GammaLoad is a VBScript dropper malware engineered to download next-stage VBScript from a remote server. GammaSteel is a PowerShell script that’s capable of conducting reconnaissance and executing additional commands.
The goal of the attacks is geared more towards espionage and information theft rather than sabotage, the agency noted.

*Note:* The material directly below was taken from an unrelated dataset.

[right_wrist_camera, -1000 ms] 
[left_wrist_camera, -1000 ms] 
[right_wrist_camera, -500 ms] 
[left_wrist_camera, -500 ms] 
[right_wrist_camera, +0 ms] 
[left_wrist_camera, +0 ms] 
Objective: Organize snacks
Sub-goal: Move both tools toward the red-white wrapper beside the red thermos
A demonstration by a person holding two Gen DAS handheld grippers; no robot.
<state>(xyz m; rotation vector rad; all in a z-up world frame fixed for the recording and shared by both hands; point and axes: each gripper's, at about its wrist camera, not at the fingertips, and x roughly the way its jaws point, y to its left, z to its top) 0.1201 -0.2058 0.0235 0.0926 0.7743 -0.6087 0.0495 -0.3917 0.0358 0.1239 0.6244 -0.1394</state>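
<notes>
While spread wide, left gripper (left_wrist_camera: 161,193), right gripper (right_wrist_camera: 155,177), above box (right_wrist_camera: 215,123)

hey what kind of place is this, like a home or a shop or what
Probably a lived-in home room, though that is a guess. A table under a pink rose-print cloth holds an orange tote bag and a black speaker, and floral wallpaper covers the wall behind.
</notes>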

The SCPC also emphasized the “insistent” evolution of the group’s tactics by redeveloping its malware toolset to stay under the radar, calling Gamaredon a “key cyber threat.”
Attack chains commence with spear-phishing emails carrying a RAR archive that, when opened, activates a lengthy sequence comprising five intermediate stages – an LNK file, an HTA file, and three VBScript files – that eventually culminate in the delivery of a PowerShell payload.
Information pertaining to the IP address of the command-and-control (C2) servers is posted in periodically rotated Telegram channels, corroborating a report from BlackBerry late last month.
All the analyzed VBScript droppers and PowerShell scripts, per SCPC, are variants of GammaLoad and GammaSteel malware, respectively, effectively permitting the adversary to exfiltrate sensitive information.
The disclosure comes as the Computer Emergency Response Team of Ukraine (CERT-UA) disclosed details of a new malicious campaign targeting state authorities of Ukraine and Poland.
The attacks take the form of lookalike web pages that impersonate the Ministry of Foreign Affairs of Ukraine, the Security Service of Ukraine, and the Polish Police (Policja) in an attempt to trick visitors into downloading software that claims to detect infected computers.
However, upon launching the file – a Windows batch script named “Protector.bat” – it leads to the execution of a PowerShell script that’s capable of capturing screenshots and harvesting files with 19 different extensions from the workstation.
CERT-UA has attributed the operation to a threat actor it calls UAC-0114, which is also known as Winter Vivern – an activity cluster that has in the past leveraged weaponized Microsoft Excel documents containing XLM macros to deploy PowerShell implants on compromised hosts.
Russia’s invasion of Ukraine in February 2022 has been complemented by targeted phishing campaigns, destructive malware strikes, and distributed denial-of-service (DDoS) attacks.
Cybersecurity firm Trellix said it observed a 20-fold surge in email-based cyber attacks on Ukraine’s public and private sectors in the third week of November 2022, attributing a majority of the messages to Gamaredon.
Other malware families prominently disseminated via these campaigns consist of Houdini RAT, FormBook, Remcos, and Andromeda, the latter of which has been repurposed by the Turla hacking crew to deploy their own malware.
“As the Ukraine-Russia war continues, the cyber attacks on Ukraine energy, government and transportation, infrastructure, financial sector etc. are going on consistently,” Trellix said. “In times of such panic and unrest, the attackers aim to capitalize on the distraction and stress of the victims to successfully exploit them.”